Thursday, May 19, 2011

Everyone Remembers “When”…

Men's pajamas

2011 Spring Quarterly Fundraiser, Day 5


It’s Day Five of our Spring fundraiser. This bleg is rushing by and I just remembered the reason: I’ve neglected my thank you acknowledgements in order to do yard clean-up. We’ve had almost a week of rain; with the arrival of the sun I had to rescue the plants I’d prepared for the garden. Instead of writing, I’ve been squeezing water out of small plant pots and pulling weeds. The latter have grown luxuriant in this weather.

I’ve also been answering emails here and there. For example, JLH (our German translator) and I began a discussion the other day which has ended up incorporated into this post. If I had more energy, a lot of emails would experience that fate.

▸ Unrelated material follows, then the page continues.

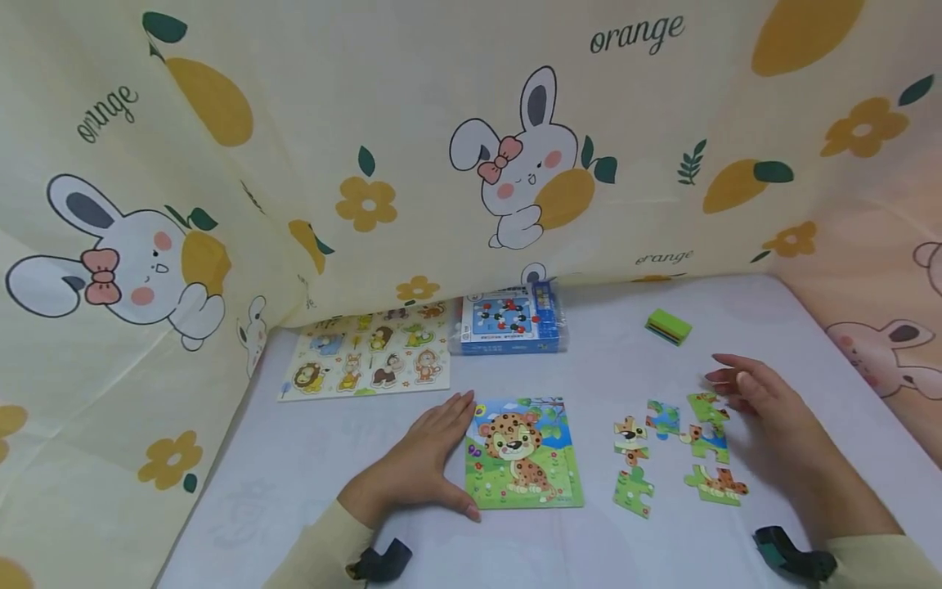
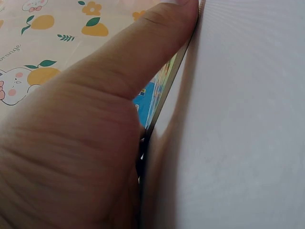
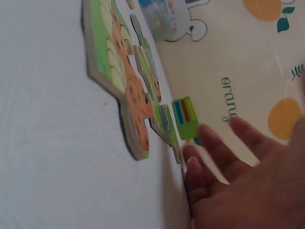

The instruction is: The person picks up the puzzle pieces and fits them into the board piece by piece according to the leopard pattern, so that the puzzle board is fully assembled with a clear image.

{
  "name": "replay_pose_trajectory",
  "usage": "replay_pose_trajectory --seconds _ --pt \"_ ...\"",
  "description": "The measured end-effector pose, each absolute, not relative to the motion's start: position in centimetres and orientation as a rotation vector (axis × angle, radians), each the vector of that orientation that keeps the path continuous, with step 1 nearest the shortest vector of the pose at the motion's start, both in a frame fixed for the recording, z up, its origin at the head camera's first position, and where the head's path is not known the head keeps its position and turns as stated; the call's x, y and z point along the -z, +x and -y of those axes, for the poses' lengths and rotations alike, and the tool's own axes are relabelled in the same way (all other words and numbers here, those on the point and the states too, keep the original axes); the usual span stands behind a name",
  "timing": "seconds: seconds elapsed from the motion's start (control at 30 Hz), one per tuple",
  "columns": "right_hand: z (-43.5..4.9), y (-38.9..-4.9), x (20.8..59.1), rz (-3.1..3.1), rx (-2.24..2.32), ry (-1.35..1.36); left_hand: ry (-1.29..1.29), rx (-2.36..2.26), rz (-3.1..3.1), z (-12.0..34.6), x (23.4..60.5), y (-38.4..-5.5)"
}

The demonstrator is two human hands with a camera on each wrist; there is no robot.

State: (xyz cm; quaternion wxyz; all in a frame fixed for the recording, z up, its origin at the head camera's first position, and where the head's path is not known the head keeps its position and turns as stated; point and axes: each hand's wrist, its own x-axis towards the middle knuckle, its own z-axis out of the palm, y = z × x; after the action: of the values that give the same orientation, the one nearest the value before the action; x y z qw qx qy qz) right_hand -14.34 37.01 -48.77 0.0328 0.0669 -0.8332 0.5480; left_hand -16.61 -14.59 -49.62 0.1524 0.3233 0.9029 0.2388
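A square leopard picture board point(image 1: 518, 458) lies flat on the table in the head view. My left hand point(image 1: 419, 458) lies along its left side, fingers stretched to the top left corner and thumb at the bottom left. In the left wrist view, the thumb point(image 2: 138, 52) reaches along the board's edge. Several loose jigsaw pieces point(image 1: 633, 491) are spread to the right of the board. My right hand point(image 1: 761, 401) is beside the upper right jigsaw piece point(image 1: 706, 406), its fingers loosely bent. The right wrist view shows those fingertips right at the end of the group of pieces.
Behind the board, an animal picture board point(image 1: 368, 384) and a blue box in clear wrap point(image 1: 508, 348) lie against the printed cloth wall point(image 1: 412, 106). A small green block-shaped object point(image 1: 668, 327) sits beyond the pieces. White cloth covers the table point(image 1: 309, 483).
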Motion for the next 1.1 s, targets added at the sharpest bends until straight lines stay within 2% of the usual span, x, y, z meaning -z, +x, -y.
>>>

At any rate, he’d mentioned our comment section, and when I asked for clarification, J said:

My remark on your comments is really the recognition that you can generate a level of sophisticated discussion among your readers at GoV without “putting on airs” about your own intellectual powers and general level of cultivation. You just attract thoughtful people.

He’s right. About our commenters, I mean. Some of the threads can be more enlightening than the original post. So much depends on the focus of the commenters. I still prefer brief comments: there is something about a computer screen that causes MEGO [My Eyes Glaze Over] much faster than would a block of similar text in, say, a book or magazine. This may be the reason Commenter B can miss the point Commenter A was making and begin addressing something else entirely — all the while sure that he’s staying On Topic. By such means do threads go sideways. Back when my health was more normal, I’d ask people to stick to the topic but now it’s a good day when I can even open the comment threads. And it’s a red-letter day when I can actually respond to someone.

However, mea culpas are in order here.

Tip jarSince claiming (above) that brevity is the soul of a good comment thread I’ll have to admit to my own verbosity. In fact, it was that very character fault trait which led to the birth of Gates of Vienna. Over many months, a particularly prune-mouthed participant in Wretchard’s comment section would sternly and repeatedly remind me that a courteous comment should not be more than two paragraphs. Whoops! Failed again. And again. Eventually I picked up my hat and departed to start GoV with the Baron. I told myself I’d return to the Belmont Club, and sometimes I do. There is still no one blogging as a sole proprietor who continues to maintain gravitas, moderation, and in-depth analysis. And yes, I’m a one-woman band for BC. Here’s some trenchant brevity for you, from his most recent post, second paragraph (he is talking about Obama’s recent Middle East speech):

In giving his speech the President may have done three things, none of which he quite intended. First, he has essentially denounced as evil and misguided, though in a lukewarm fashion, decades of American policy in the Middle East. Second, he has delegitimized Israel, at least within the context of its current borders. Third, he has by implication suggested that the rule of many of his allies is undemocratic and in consequence, declared himself King of Arabia. He has assumed ultimate responsibility for the political development of the region now. He’s declared it broken. Now he owns it.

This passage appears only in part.